___ DATA EXTRACT

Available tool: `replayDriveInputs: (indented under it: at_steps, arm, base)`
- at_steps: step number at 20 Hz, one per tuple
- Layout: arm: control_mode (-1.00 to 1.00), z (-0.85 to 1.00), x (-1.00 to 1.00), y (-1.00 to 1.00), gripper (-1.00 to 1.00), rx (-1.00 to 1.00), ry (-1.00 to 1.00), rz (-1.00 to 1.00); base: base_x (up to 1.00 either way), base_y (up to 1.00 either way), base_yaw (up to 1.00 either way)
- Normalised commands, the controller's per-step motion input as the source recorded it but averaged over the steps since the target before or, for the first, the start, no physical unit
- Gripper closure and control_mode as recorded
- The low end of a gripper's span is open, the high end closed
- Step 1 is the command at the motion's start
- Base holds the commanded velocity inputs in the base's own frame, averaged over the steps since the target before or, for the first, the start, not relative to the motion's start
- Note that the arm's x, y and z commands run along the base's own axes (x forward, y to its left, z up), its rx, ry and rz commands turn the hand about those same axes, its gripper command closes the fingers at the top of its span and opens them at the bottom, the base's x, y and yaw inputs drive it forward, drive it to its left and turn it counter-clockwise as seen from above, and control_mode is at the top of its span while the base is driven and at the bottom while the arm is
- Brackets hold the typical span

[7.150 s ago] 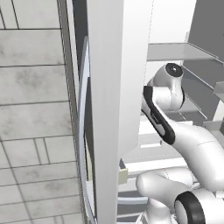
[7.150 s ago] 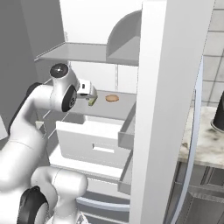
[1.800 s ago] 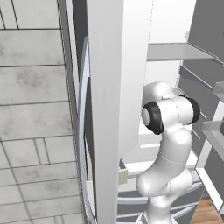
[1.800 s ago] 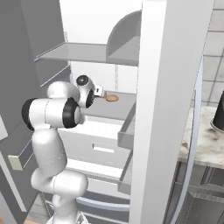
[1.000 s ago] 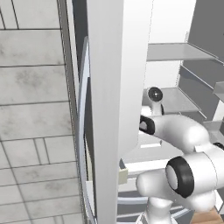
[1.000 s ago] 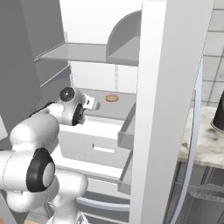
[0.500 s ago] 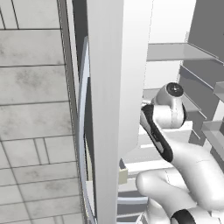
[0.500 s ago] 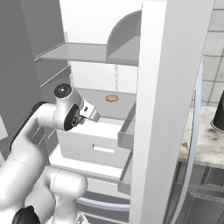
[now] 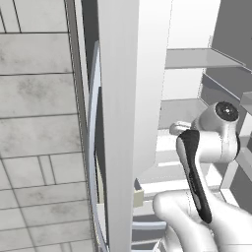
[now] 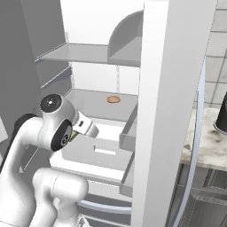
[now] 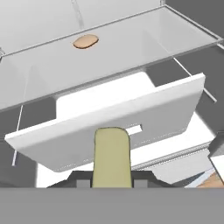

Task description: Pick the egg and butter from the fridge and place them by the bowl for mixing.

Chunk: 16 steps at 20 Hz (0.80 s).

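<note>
The fridge (image 10: 164,88) stands open, and its thick white door edge rises through the middle of both base views, cutting off much of the inside from where I look. Past that edge, the egg (image 10: 113,99) lies alone on a grey shelf (image 10: 93,104), toward the back wall; in the hand view it shows as a small brownish oval (image 11: 85,41) near the top, well apart from everything else.

Below the shelf a pale drawer (image 11: 109,131) is pulled out toward the arm, its white front standing between the hand and the shelf.

The hand (image 11: 111,186) sits low in front of that drawer, clenched on a pale yellow-green stick (image 11: 111,155) that rises upright between its dark tips; this looks like the butter. From the right base view the same hand (image 10: 82,128) is just beside the arm's round joint, with a greenish sliver showing at it.

Off to the right, beyond the door, a dark object (image 10: 221,115) stands on a speckled surface (image 10: 208,146); I cannot tell what it is.
</note>
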Motion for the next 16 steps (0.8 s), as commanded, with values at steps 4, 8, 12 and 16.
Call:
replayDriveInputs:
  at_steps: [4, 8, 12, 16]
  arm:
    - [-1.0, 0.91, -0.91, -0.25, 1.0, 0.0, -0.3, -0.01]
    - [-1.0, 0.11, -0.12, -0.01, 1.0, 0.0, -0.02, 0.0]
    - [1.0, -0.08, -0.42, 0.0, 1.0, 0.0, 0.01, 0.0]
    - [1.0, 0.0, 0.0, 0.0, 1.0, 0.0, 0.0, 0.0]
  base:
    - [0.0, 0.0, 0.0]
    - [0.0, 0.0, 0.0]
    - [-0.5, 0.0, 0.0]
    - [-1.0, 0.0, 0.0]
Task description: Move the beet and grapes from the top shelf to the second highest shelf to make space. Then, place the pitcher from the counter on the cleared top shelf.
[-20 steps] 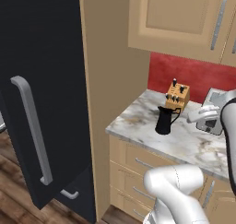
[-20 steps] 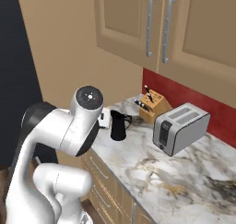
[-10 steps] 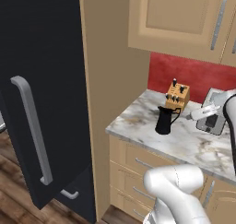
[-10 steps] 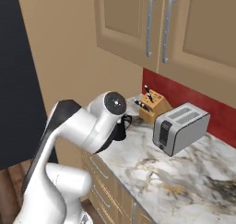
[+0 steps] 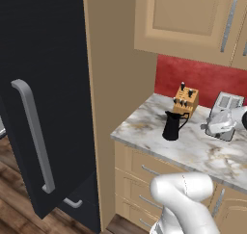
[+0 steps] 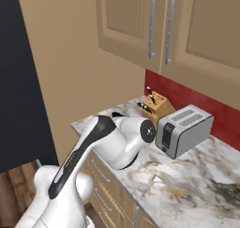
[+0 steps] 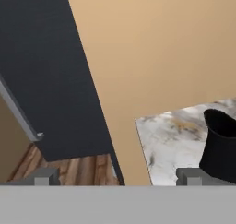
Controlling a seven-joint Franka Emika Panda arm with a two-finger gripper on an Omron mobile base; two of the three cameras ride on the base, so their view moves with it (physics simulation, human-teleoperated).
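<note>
Now marble counter [image 5: 193, 146], tan cabinets [image 6: 140, 25], red backsplash [image 5: 202, 79], wood floor [image 7: 69, 168].

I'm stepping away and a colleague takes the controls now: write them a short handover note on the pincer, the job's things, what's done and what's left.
Pincer: open and empty, seen in the hand view with the pitcher near its right-hand tip, not between the tips.
Pitcher: upright on the counter, in front of the knife block; toaster further along the counter.
Fridge door: dark, swung across the left base view; the shelves, beet and grapes are not visible, so their state cannot be told.
Done: nothing confirmed from these views.
Left: check the fruit's shelf, then grasp the pitcher and set it on the top shelf.
</note>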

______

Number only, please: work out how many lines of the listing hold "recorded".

ANSWER SECTION >> 2